WORK TO COMPLETE — Copy each line of the records below that mentions the word "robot".

(Data excerpts)
"""

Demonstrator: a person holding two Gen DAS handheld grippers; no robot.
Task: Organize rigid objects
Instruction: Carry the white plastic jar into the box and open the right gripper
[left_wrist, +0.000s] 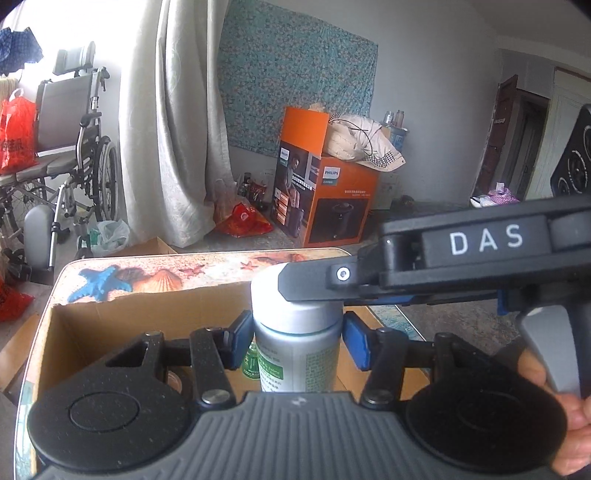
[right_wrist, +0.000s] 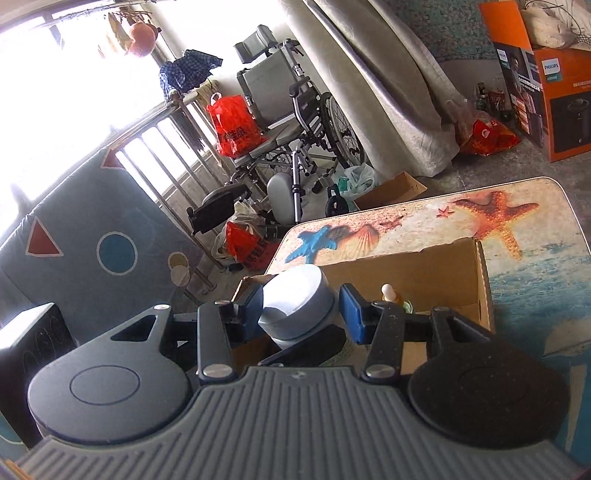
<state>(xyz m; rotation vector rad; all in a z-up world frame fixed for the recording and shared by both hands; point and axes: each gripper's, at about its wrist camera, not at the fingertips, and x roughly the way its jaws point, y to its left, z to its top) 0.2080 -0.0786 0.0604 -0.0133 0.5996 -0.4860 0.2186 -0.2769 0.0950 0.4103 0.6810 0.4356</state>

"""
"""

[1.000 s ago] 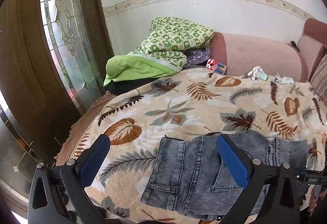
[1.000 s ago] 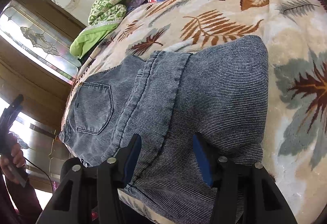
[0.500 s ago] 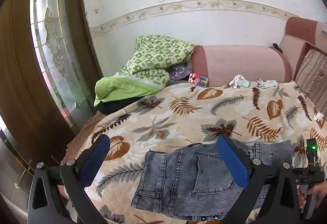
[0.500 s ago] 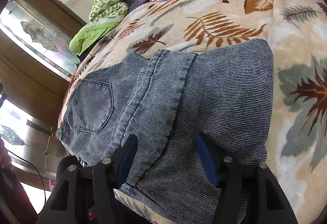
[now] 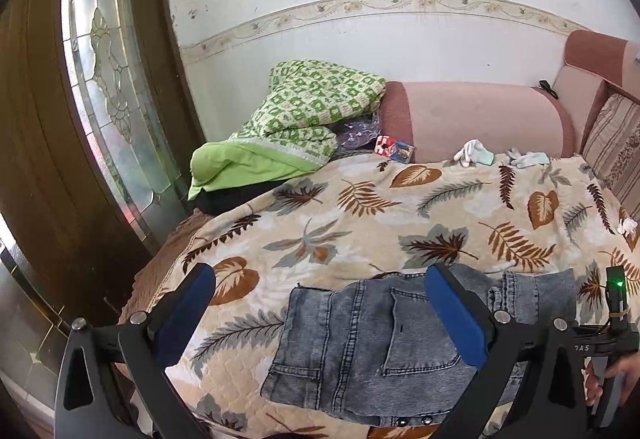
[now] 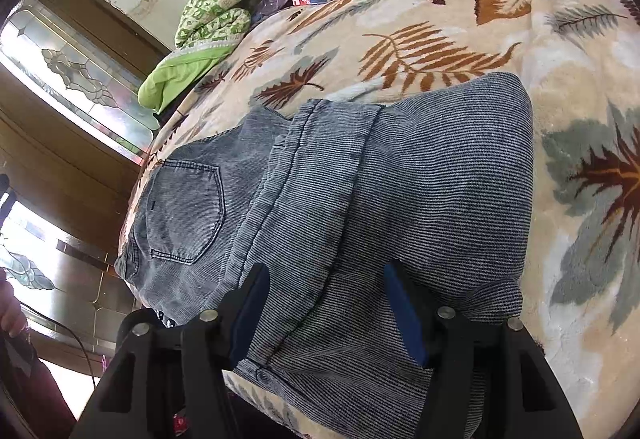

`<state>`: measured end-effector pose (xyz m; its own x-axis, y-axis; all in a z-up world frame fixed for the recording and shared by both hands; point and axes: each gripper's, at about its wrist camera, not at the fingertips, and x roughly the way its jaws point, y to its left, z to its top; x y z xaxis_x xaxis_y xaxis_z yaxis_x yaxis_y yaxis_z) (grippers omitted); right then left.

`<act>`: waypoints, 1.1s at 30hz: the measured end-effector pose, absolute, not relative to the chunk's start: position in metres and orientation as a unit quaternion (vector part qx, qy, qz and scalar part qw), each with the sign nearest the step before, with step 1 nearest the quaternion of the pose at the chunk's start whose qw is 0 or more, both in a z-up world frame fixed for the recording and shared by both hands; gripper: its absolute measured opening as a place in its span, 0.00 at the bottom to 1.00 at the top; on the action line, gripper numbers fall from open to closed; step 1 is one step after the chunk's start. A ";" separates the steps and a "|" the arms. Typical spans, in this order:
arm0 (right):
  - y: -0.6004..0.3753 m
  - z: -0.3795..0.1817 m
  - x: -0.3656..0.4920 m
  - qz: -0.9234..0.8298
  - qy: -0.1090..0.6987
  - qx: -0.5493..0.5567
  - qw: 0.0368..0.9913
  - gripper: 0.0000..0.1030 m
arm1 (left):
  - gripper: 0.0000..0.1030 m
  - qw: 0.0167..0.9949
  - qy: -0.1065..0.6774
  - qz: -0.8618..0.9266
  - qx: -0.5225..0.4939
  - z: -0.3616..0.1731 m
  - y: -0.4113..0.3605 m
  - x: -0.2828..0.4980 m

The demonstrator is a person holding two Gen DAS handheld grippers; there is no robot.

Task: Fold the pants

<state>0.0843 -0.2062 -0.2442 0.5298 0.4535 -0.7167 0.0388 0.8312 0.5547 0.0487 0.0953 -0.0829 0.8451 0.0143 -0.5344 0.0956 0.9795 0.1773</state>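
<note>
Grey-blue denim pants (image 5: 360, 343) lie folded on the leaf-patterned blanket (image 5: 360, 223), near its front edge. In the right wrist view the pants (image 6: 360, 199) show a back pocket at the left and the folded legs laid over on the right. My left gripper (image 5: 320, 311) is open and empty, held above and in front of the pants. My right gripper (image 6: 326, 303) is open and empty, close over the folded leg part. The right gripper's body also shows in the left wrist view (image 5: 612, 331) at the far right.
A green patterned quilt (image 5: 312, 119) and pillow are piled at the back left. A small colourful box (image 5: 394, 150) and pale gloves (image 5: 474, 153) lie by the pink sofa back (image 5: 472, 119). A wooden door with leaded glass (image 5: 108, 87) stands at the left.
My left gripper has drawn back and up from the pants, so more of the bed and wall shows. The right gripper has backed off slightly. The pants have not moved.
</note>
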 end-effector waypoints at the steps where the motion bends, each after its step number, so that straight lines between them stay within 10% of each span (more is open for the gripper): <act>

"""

RESULT OF THIS EXERCISE —
Demonstrator: a person holding two Gen DAS handheld grippers; no robot.
The demonstrator is a person holding two Gen DAS handheld grippers; there is no robot.

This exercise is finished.